### Records to process

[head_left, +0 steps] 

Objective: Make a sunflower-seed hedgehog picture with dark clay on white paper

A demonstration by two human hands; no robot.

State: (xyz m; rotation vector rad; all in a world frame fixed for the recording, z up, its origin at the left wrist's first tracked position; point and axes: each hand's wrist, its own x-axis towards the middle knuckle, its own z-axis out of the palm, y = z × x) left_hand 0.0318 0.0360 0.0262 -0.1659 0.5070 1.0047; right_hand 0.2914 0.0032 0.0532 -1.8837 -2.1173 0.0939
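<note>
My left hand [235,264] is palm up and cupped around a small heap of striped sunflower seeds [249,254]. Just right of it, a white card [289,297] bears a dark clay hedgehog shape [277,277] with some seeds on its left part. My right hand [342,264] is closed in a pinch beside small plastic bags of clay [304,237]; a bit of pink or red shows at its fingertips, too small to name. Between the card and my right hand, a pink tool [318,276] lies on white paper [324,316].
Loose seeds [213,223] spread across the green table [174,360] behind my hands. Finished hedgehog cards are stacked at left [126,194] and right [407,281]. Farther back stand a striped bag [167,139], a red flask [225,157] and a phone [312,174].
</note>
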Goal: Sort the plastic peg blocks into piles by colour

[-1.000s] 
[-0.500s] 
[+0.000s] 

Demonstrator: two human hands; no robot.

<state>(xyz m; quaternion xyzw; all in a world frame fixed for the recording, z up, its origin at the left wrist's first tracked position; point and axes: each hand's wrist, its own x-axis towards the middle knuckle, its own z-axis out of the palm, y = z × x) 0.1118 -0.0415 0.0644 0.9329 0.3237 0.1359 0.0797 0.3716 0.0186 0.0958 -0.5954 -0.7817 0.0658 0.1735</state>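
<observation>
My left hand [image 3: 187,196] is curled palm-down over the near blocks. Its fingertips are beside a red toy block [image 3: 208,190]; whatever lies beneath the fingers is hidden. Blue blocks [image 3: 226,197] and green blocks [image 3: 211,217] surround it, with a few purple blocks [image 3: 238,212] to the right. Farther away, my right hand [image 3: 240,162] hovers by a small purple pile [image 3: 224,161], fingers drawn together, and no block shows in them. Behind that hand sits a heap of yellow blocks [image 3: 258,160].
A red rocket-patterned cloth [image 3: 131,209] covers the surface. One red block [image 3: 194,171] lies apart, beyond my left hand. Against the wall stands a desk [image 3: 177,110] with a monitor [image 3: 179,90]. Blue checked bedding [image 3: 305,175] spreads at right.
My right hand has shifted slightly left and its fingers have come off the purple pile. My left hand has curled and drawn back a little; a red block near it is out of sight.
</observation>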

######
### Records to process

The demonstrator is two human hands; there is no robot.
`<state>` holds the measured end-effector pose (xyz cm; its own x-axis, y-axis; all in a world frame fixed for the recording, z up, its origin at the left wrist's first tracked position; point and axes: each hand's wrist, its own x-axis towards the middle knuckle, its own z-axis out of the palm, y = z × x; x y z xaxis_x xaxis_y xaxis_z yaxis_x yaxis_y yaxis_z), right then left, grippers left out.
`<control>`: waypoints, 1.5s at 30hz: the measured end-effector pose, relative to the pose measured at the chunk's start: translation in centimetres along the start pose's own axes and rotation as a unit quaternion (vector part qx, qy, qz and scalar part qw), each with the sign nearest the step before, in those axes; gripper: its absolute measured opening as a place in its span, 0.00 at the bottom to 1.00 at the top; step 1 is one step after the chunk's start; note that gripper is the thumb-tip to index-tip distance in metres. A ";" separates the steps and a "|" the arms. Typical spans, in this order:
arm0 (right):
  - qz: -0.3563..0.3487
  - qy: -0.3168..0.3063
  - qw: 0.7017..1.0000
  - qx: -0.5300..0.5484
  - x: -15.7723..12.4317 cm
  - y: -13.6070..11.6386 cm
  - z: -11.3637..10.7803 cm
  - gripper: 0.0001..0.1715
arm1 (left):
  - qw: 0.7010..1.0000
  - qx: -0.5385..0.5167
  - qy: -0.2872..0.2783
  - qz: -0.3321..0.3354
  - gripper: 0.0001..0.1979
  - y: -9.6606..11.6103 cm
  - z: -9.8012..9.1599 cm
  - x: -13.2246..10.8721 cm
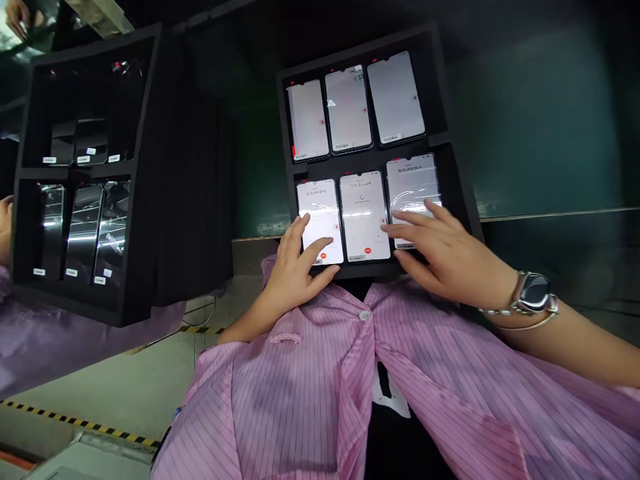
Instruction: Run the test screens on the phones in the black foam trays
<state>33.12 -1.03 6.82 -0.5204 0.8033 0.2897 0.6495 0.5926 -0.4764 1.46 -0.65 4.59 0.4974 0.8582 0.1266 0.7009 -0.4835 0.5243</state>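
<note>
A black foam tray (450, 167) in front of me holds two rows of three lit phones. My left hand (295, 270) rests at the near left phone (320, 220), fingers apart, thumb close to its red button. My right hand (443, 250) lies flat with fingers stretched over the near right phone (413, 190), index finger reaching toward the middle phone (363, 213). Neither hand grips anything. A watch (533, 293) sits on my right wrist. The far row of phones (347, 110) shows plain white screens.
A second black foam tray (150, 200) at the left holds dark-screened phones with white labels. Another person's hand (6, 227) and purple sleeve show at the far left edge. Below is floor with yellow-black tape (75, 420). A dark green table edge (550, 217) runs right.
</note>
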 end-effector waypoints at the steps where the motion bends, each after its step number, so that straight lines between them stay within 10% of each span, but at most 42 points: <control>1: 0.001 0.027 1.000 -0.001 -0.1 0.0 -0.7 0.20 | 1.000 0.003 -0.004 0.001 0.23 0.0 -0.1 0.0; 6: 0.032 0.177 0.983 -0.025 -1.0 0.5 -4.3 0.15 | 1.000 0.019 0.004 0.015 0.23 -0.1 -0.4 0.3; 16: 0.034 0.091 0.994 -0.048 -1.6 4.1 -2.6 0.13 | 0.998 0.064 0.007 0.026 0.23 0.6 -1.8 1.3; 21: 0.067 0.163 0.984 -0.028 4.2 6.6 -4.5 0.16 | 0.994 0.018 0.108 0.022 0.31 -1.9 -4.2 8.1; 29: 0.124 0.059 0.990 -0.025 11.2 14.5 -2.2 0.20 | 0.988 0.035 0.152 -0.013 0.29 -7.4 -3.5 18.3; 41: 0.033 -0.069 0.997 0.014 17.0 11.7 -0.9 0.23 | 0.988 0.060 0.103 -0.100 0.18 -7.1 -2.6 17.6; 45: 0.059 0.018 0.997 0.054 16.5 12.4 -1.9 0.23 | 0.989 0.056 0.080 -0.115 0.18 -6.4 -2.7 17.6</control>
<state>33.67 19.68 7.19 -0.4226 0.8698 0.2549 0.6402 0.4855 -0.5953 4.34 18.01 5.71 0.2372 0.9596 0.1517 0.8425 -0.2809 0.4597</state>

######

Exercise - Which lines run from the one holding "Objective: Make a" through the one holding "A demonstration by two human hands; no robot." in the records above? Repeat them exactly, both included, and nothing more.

Response -
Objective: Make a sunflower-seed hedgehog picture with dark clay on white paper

A demonstration by two human hands; no robot.

The work on this exercise has been completed.